Problem —
Because the pictures are not wanted, reproduce the rest of the records below exactly as they stand.

Data excerpts —
==============================

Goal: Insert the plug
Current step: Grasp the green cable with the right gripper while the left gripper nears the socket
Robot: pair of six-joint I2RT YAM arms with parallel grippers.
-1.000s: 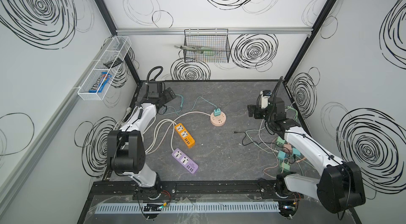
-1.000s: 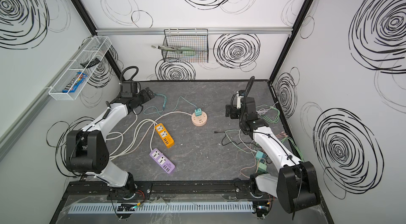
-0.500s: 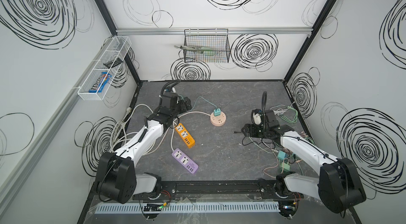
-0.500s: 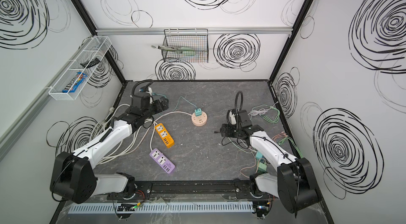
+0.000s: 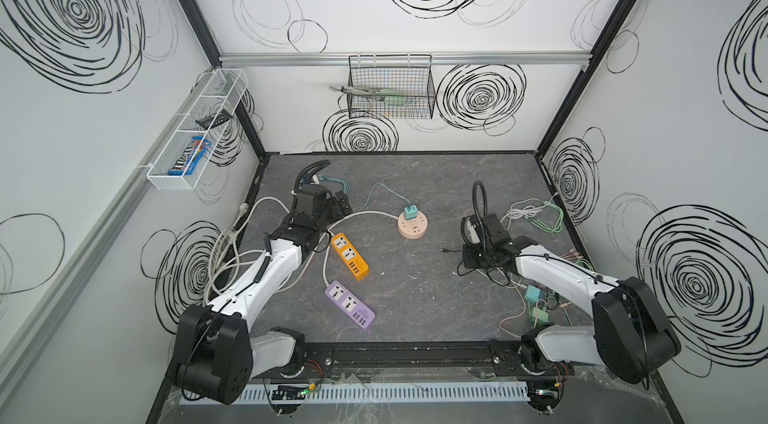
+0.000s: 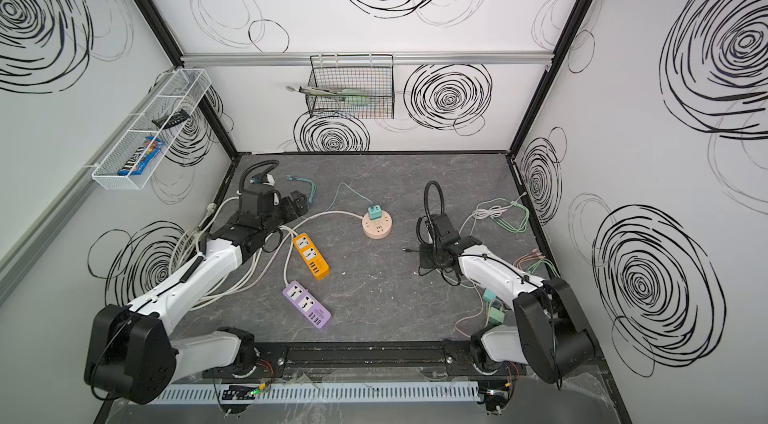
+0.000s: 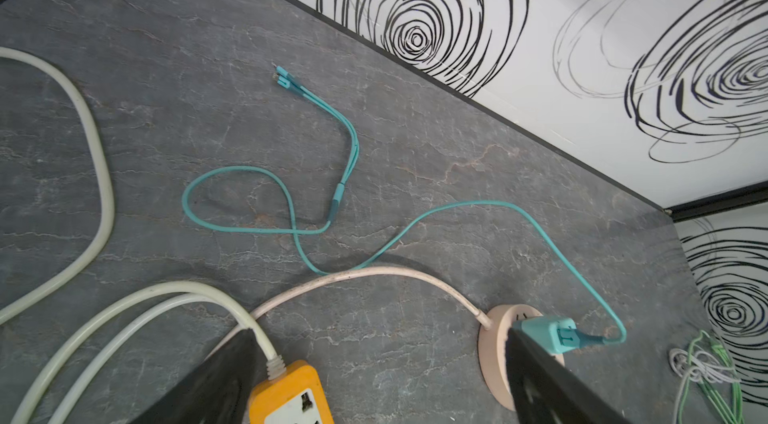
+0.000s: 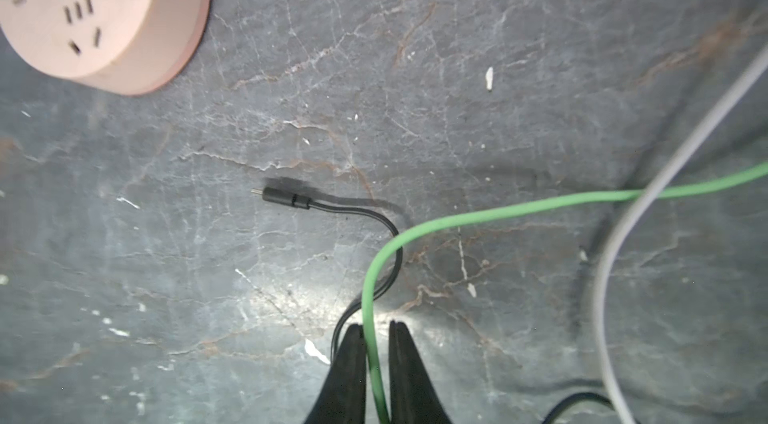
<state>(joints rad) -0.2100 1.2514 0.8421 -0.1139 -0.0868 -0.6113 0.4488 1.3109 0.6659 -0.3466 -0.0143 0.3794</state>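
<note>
One small black plug (image 8: 286,197) lies flat on the worktop (image 5: 415,293), loose, not seated in any outlet.

Position is taken from the pink round socket (image 5: 409,231). The plug sits near it, on the side toward the right arm's base, not touching.

Long axis: in a top view the plug (image 5: 445,250) runs roughly crosswise. Its metal tip points away from the right gripper (image 8: 374,328) and past the socket, not at it. Its black lead (image 8: 374,218) trails back toward that gripper.

Right gripper: fingers pressed nearly together, with the green cable (image 8: 498,210) caught in the slit. The black lead runs outside one finger, so the pinch looks to be on the wrong wire.

Left gripper (image 7: 380,330): spread wide, empty, on the socket's other side, well apart from the plug.

Judgement: the right arm is nearer. The plug lies ahead of its fingertips, tail end first.
</note>
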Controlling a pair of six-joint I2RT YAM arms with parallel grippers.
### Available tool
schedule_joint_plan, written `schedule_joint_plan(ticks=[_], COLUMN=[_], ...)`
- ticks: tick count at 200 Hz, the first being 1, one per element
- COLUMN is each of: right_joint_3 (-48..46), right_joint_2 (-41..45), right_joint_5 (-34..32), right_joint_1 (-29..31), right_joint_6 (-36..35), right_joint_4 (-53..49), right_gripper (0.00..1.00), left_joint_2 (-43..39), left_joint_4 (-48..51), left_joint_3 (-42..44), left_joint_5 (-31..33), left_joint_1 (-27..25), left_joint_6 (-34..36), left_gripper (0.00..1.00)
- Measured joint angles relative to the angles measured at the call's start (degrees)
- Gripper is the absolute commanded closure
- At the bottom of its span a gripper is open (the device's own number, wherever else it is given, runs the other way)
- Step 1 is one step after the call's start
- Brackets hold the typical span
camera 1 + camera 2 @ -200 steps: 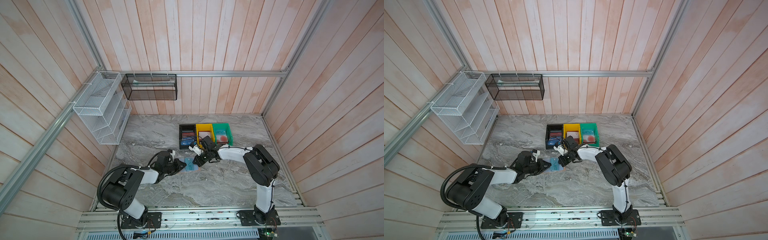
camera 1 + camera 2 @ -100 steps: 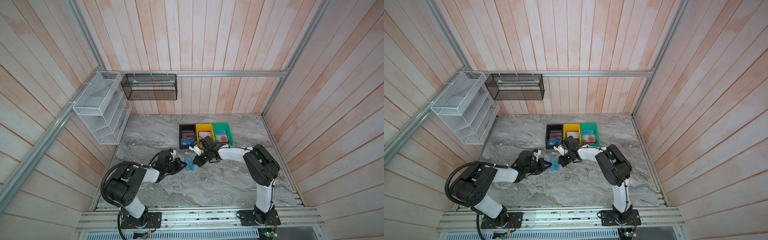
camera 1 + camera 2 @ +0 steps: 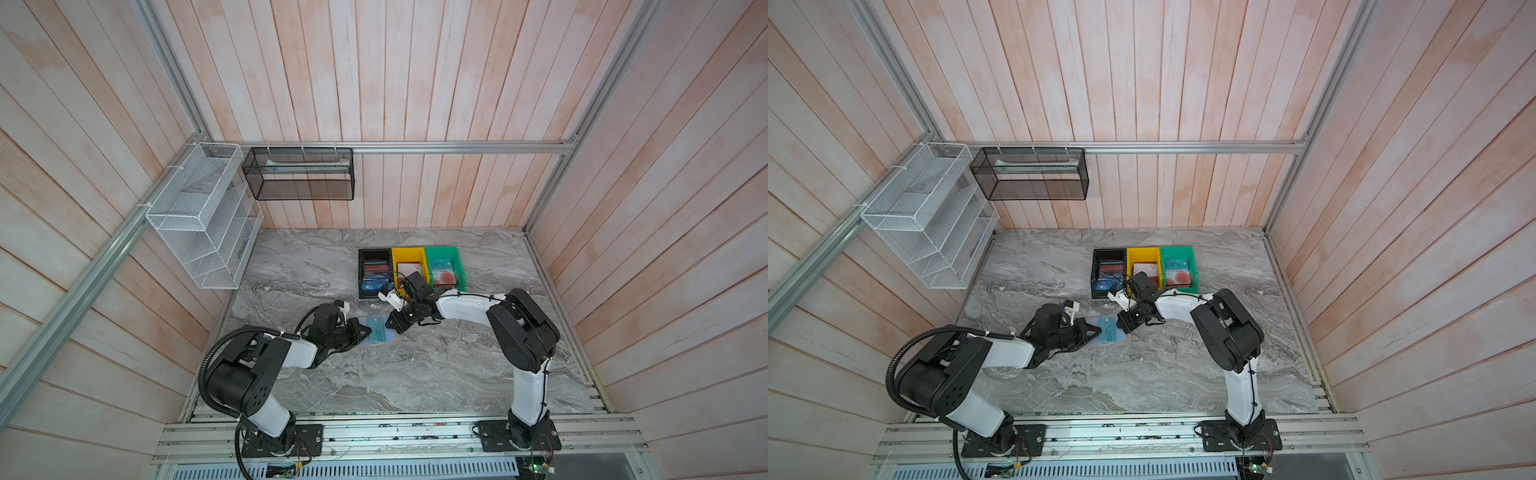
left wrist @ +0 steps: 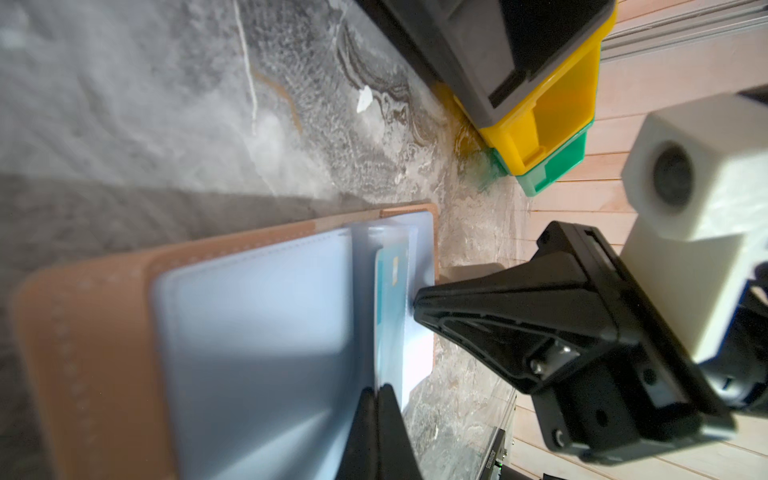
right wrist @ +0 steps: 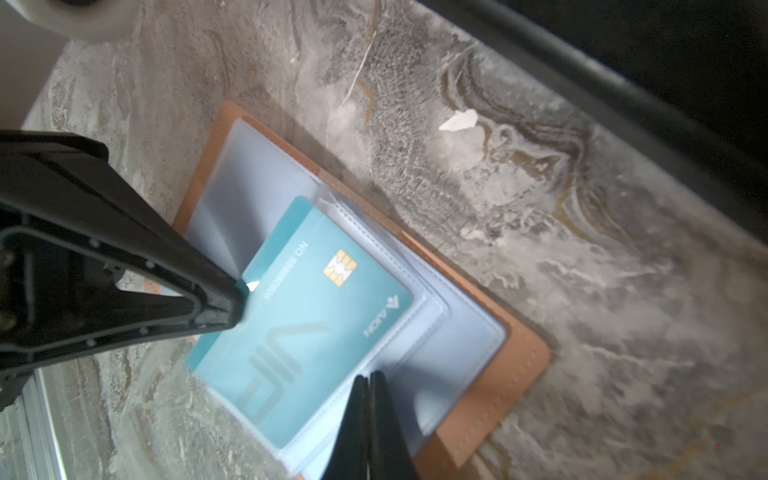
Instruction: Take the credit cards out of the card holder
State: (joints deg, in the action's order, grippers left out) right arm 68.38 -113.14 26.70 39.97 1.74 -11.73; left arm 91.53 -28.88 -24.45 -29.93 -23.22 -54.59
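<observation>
The card holder (image 5: 519,365) lies open and flat near the middle of the table (image 3: 415,374), just in front of the black bin (image 3: 360,274), tan cover down and clear sleeve pages (image 5: 457,332) facing up. A blue-green card (image 5: 316,316) with a gold chip and pale "VIP" lettering sits in the top sleeve. One long edge of it sticks out bare on the side toward the table's left edge. The left gripper (image 5: 239,293) comes in low from that side, and its fingers are closed together on that bare edge. The right gripper (image 5: 368,382) reaches in from the side toward the bins. Its fingers are also closed tight, with the tips on the opposite edge of the sleeve pages. Whether they pinch the plastic or only press on it cannot be told. In both top views the two grippers face each other across the holder, close together. Toward the back edge, the black bin, the yellow bin (image 3: 409,250) and the green bin (image 3: 444,249) stand in a touching row. Each bin holds loose cards, and the ones in the green bin include a pale card with a red circle.
</observation>
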Motion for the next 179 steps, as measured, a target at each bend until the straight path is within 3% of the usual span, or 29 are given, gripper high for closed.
schedule_joint_plan(ticks=[179], right_joint_3=[0.02], right_joint_2=[0.42], right_joint_5=[2.73], right_joint_1=[-0.22], right_joint_6=[0.42], right_joint_4=[-2.01], right_gripper=[1.0], left_joint_2=[-16.39], left_joint_4=[15.32], left_joint_3=[4.0], left_joint_5=[4.79], left_joint_1=[1.95], left_joint_6=[4.15], left_gripper=[1.0])
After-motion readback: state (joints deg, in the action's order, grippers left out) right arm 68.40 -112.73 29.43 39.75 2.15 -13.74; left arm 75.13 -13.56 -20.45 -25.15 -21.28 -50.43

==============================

Response area —
Goal: Insert the plug
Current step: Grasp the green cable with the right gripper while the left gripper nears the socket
Robot: pair of six-joint I2RT YAM arms with parallel grippers.
-1.000s: 
-1.000s: 
-0.500s: 
-0.500s: 
+0.000s: 
+0.000s: 
+0.000s: 
+0.000s: 
<state>(joints rad) -0.2100 1.2514 0.8421 -0.1139 -0.0868 -0.6113 0.4488 1.3109 0.6659 -0.3466 -0.0143 0.3794</state>
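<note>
One small black plug (image 8: 286,197) lies flat on the worktop (image 5: 415,293), loose, not seated in any outlet.

Position is taken from the pink round socket (image 5: 409,231). The plug sits near it, on the side toward the right arm's base, not touching.

Long axis: in a top view the plug (image 5: 445,250) runs roughly crosswise. Its metal tip points away from the right gripper (image 8: 374,328) and past the socket, not at it. Its black lead (image 8: 374,218) trails back toward that gripper.

Right gripper: fingers pressed nearly together, with the green cable (image 8: 498,210) caught in the slit. The black lead runs outside one finger, so the pinch looks to be on the wrong wire.

Left gripper (image 7: 380,330): spread wide, empty, on the socket's other side, well apart from the plug.

Judgement: the right arm is nearer. The plug lies ahead of its fingertips, tail end first.
</note>
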Controlling a pair of six-joint I2RT YAM arms with parallel grippers.
### Available tool
schedule_joint_plan, written `schedule_joint_plan(ticks=[_], COLUMN=[_], ...)`
- ticks: tick count at 200 Hz, the first being 1, one per element
- COLUMN is each of: right_joint_3 (-48..46), right_joint_2 (-41..45), right_joint_5 (-34..32), right_joint_1 (-29..31), right_joint_6 (-36..35), right_joint_4 (-53..49), right_gripper (0.00..1.00), left_joint_2 (-43..39), left_joint_4 (-48..51), left_joint_3 (-42..44), left_joint_5 (-31..33), left_joint_1 (-27..25), left_joint_6 (-34..36), left_gripper (0.00..1.00)
- Measured joint angles relative to the angles measured at the call's start (degrees)
- Gripper is the absolute commanded closure
- At the bottom of its span a gripper is open (the device's own number, wherever else it is given, runs the other way)
- Step 1 is one step after the call's start
- Brackets hold the typical span
camera 1 + camera 2 @ -200 steps: 
camera 1 + camera 2 @ -100 steps: 
camera 1 + camera 2 @ +0 steps: 
left wrist @ +0 steps: 
right wrist @ +0 steps: 
Instruction: Take the credit cards out of the card holder
State: (joints deg, in the action's order, grippers left out) right arm 68.38 -113.14 26.70 39.97 1.74 -11.73; left arm 91.53 -28.88 -24.45 -29.93 -23.22 -54.59
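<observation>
The card holder (image 5: 519,365) lies open and flat near the middle of the table (image 3: 415,374), just in front of the black bin (image 3: 360,274), tan cover down and clear sleeve pages (image 5: 457,332) facing up. A blue-green card (image 5: 316,316) with a gold chip and pale "VIP" lettering sits in the top sleeve. One long edge of it sticks out bare on the side toward the table's left edge. The left gripper (image 5: 239,293) comes in low from that side, and its fingers are closed together on that bare edge. The right gripper (image 5: 368,382) reaches in from the side toward the bins. Its fingers are also closed tight, with the tips on the opposite edge of the sleeve pages. Whether they pinch the plastic or only press on it cannot be told. In both top views the two grippers face each other across the holder, close together. Toward the back edge, the black bin, the yellow bin (image 3: 409,250) and the green bin (image 3: 444,249) stand in a touching row. Each bin holds loose cards, and the ones in the green bin include a pale card with a red circle.
</observation>
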Motion for the next 179 steps, as measured, a target at each bend until the straight path is within 3% of the usual span, or 29 are given, gripper high for closed.
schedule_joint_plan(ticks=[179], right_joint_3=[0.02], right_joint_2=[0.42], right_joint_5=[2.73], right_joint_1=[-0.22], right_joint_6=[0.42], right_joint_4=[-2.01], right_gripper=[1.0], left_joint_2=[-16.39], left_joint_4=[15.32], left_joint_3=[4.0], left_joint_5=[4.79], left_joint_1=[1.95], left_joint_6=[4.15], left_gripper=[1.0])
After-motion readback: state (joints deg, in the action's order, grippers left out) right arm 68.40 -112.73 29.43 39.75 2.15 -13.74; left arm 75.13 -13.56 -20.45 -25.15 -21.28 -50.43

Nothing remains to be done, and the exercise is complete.